◆ The problem
Although the listing contains pictures, reproduce only its text, exactly as written.

◆ Data provided
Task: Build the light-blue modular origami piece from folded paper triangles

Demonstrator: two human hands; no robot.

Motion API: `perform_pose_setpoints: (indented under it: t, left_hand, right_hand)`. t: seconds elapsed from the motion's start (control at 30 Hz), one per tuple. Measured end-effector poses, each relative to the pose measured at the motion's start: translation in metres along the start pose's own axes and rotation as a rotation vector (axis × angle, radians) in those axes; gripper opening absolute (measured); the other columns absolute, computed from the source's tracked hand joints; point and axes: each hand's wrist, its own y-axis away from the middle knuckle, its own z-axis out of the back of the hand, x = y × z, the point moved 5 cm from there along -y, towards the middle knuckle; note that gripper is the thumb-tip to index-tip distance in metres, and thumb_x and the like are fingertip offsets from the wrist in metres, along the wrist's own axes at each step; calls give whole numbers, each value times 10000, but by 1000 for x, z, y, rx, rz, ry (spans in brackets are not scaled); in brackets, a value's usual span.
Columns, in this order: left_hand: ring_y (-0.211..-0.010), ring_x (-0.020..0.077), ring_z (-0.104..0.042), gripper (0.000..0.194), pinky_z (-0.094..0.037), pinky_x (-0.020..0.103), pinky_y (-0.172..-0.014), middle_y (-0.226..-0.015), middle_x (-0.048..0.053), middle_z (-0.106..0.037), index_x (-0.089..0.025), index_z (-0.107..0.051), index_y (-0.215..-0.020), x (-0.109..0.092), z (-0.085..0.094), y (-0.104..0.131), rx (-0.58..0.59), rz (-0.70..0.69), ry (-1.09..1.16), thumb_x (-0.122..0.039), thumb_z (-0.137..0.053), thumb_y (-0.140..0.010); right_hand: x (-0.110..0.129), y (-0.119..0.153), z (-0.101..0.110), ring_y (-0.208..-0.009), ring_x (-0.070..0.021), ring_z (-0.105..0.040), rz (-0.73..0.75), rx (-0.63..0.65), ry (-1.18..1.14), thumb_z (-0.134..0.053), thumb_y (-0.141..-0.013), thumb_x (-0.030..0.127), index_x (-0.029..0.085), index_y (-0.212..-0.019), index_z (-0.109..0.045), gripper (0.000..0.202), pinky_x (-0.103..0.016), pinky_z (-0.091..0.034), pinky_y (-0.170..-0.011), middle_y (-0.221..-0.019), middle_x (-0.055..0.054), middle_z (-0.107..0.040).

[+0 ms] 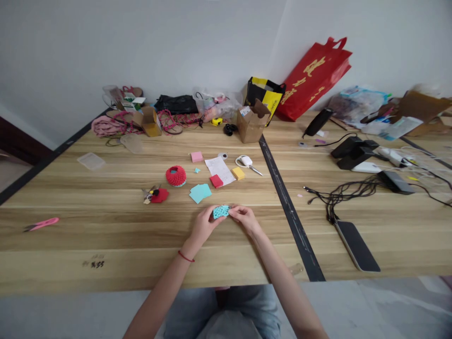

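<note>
A small turquoise piece of folded paper units (221,212) is held just above the table near its front. My left hand (205,221) is closed around its left side. With fingertips pinched, my right hand (244,217) grips its right end. Beyond my hands lie loose turquoise paper squares (200,193). Behind them to the left stands a round red folded-paper ball (175,176) with an opening on top and turquoise at its base. A tiny turquoise folded piece (197,170) rests beside it. Stacks of red (216,181), yellow (238,173) and pink paper (197,157) lie farther back.
Scissors (253,168) lie under a white case, beside a written sheet (219,169). Pink-handled snips (41,224) are far left. A cardboard box (251,125) and red bag (314,77) stand at the back. Black cables (339,195) and a dark flat device (358,246) lie right.
</note>
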Motion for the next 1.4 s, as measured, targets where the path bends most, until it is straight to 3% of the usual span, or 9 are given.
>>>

◆ Result
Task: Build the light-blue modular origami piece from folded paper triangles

Demonstrator: two human hands; no robot.

Motion API: `perform_pose_setpoints: (indented under it: t, left_hand, right_hand)`. t: seconds elapsed from the motion's start (control at 30 Hz), one per tuple. Measured end-effector poses, each relative to the pose measured at the motion's start: translation in metres along the start pose's own axes and rotation as a rotation vector (axis × angle, radians) in those axes; gripper opening absolute (measured); the other columns absolute, computed from the source's tracked hand joints; point and axes: each hand's wrist, its own y-axis away from the middle knuckle, its own z-axis out of the back of the hand, x = y × z, the point moved 5 cm from there along -y, towards the middle knuckle; note that gripper is the thumb-tip to index-tip distance in metres, and thumb_x and the like are fingertip offsets from the wrist in metres, along the wrist's own axes at each step; calls give whole numbers, each value times 10000, but by 1000 for x, z, y, rx, rz, ry (spans in brackets are not scaled); in brackets, a value's usual span.
Columns, in this order: left_hand: ring_y (-0.211..-0.010), ring_x (-0.020..0.077), ring_z (-0.104..0.042), gripper (0.000..0.194), pinky_z (-0.094..0.037), pinky_x (-0.020..0.103), pinky_y (-0.172..-0.014), middle_y (-0.226..-0.015), middle_x (-0.048..0.053), middle_z (-0.106..0.037), index_x (-0.089..0.025), index_z (-0.107..0.051), index_y (-0.215..-0.020), x (-0.109..0.092), z (-0.085..0.094), y (-0.104..0.131), rx (-0.58..0.59), rz (-0.70..0.69), ry (-1.09..1.16), thumb_x (-0.122..0.039), thumb_z (-0.137..0.053), thumb_y (-0.140..0.010); right_hand: x (-0.110..0.129), y (-0.119..0.153), z (-0.101..0.110), ring_y (-0.208..-0.009), ring_x (-0.070..0.021), ring_z (-0.105..0.040), rz (-0.73..0.75), rx (-0.63..0.65), ry (-1.18..1.14), thumb_z (-0.134..0.053), thumb_y (-0.141..-0.013), thumb_x (-0.030..0.127), index_x (-0.029..0.085), index_y (-0.212..-0.019), index_z (-0.109..0.045), gripper (0.000..0.202), pinky_x (-0.103..0.016), pinky_z (-0.091..0.034), pinky_y (-0.170..-0.011), middle_y (-0.221..-0.019), middle_x (-0.055..0.054), middle_z (-0.107..0.040).

[+0 ms] 

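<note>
A small turquoise piece of folded paper units (221,212) is held just above the table near its front. My left hand (205,221) is closed around its left side. With fingertips pinched, my right hand (244,217) grips its right end. Beyond my hands lie loose turquoise paper squares (200,193). Behind them to the left stands a round red folded-paper ball (175,176) with an opening on top and turquoise at its base. A tiny turquoise folded piece (197,170) rests beside it. Stacks of red (216,181), yellow (238,173) and pink paper (197,157) lie farther back.
Scissors (253,168) lie under a white case, beside a written sheet (219,169). Pink-handled snips (41,224) are far left. A cardboard box (251,125) and red bag (314,77) stand at the back. Black cables (339,195) and a dark flat device (358,246) lie right.
</note>
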Motion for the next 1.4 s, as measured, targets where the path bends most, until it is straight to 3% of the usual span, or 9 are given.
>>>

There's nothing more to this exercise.